Graph embeddings 2017 - Part I

Knowledge graphs

Introduction
Representation Learning
- Representation Learning in Vision & Text
- Representation learning in non-Euclidean domains
Graph embeddings
- Graph embeddings Challenges
- Applications of Graph embeddings
Conclusion

You can read the second part here if you want to jump into Graph embeddings right away.

Introduction

I have been working in the area of Network Representation Learning(aka. graph embeddings) for nearly a year now. Specifically, my work on graph embeddings deals with Knowledge graphs. So, I want to paint a high level picture about graph embeddings in general with this blog post. This blog post comprises of 2 sections - overview of representation learning, overview of graph embeddings. Which helps to build a foundation and big picture, before going in-depth in part-2.

Focus of this blog post

Focus of this blog post - input to algorithm

Moreover, I’m planning to write this as a 2-part series. That being said, subsequent part of the series will cover graph embeddings in depth. With the first part being this one, which you are currently reading right now. Second part will go in detail about the current research, state of art graph embedding techniques(approaches like random walk based , deep learning based, etc) in detail. The other subsequent parts I haven’t planned now would focus on the applied, code implementations side of graph embeddings, detailed write-up on the individual graph embeddings technique.

Machine learning - First Principles

Pedro Domingos, a CS professor at the University of Washington published a brief and immensely readable paper in 2012[1] that helpfully decomposed machine learning into three components: Representation, Evaluation, and Optimization. In this particular blog post, we are very much concerned about the representation part.

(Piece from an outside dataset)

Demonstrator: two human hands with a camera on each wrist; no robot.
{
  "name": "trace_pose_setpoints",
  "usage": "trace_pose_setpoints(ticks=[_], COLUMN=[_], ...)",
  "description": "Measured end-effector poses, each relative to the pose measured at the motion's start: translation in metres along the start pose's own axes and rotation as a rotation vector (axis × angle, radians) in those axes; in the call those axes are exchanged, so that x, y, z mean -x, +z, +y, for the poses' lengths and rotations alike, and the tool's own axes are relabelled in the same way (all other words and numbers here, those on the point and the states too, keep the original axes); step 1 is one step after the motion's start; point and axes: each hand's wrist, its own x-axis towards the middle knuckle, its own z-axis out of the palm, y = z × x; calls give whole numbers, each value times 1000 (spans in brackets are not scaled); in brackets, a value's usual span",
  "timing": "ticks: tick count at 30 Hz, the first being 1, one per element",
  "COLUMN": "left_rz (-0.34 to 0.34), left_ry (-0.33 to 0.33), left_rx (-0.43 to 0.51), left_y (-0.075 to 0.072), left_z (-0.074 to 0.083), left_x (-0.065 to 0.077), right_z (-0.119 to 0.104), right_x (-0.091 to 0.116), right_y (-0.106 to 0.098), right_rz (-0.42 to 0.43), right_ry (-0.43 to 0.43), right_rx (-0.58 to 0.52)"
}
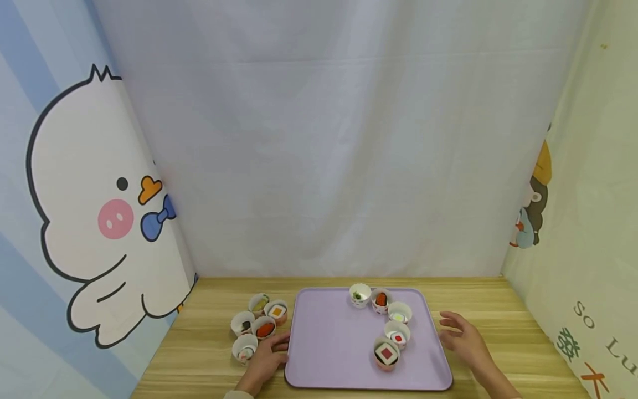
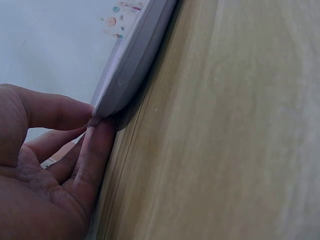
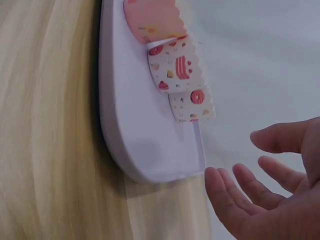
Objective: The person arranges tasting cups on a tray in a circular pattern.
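Observation:
A lilac tray (image 1: pixel 329 338) lies on the wooden table. My left hand (image 1: pixel 268 359) pinches the tray's left edge between thumb and fingers, the rim showing between them in the left wrist view. Just off the tray's right edge, my right hand (image 1: pixel 463 339) holds nothing, its fingers spread and loosely bent. On the tray's right half, several paper cups stand in a curved row. At the front is a pink cup (image 1: pixel 386 363) with a white, red-centred sushi-like piece; a patterned cup (image 3: pixel 175 65) stands beside it. An orange-topped piece (image 1: pixel 381 299) sits in a cup farther back.
Left of the tray, several more cups cluster on the table (image 1: pixel 184 366), among them one with an orange-red piece (image 1: pixel 265 330) and one with a dark piece (image 1: pixel 246 326). A pale curtain (image 1: pixel 339 166) hangs behind the table, with printed cloths at both sides.

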Motion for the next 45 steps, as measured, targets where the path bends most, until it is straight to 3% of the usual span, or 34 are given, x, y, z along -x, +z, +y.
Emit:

Machine learning three components

Many information processing tasks can be very easy or very diﬃcult depending on how the information is represented. This is a general principle applicable to daily life, to computer science in general, and to machine learning. For example, it is straightforward for a person to divide 210 by 6 using long division. The task becomes considerably less straightforward if it is instead posed using the Roman numeral representation of the numbers. Most modern people asked to divide CC by VI would begin by converting the numbers to the Arabic numeral representation, permitting long division procedures that make use of the place value system.[3]

Representation Learning

Representation is basically representing the input data(be image, speech, or video for that matter) in a way the learning algorithm can easily process. Representation Learning is using learning algorithms to derive good features or representation automatically, instead of traditional hand-engineered features. Specifically, during learning it transforms the raw data input to a representation that can be effectively exploited by learning algorithms. Hence this unsupervised feature learning obviates the need for manual feature engineering, which allows a machine to both learn the features and use them to perform a specific task.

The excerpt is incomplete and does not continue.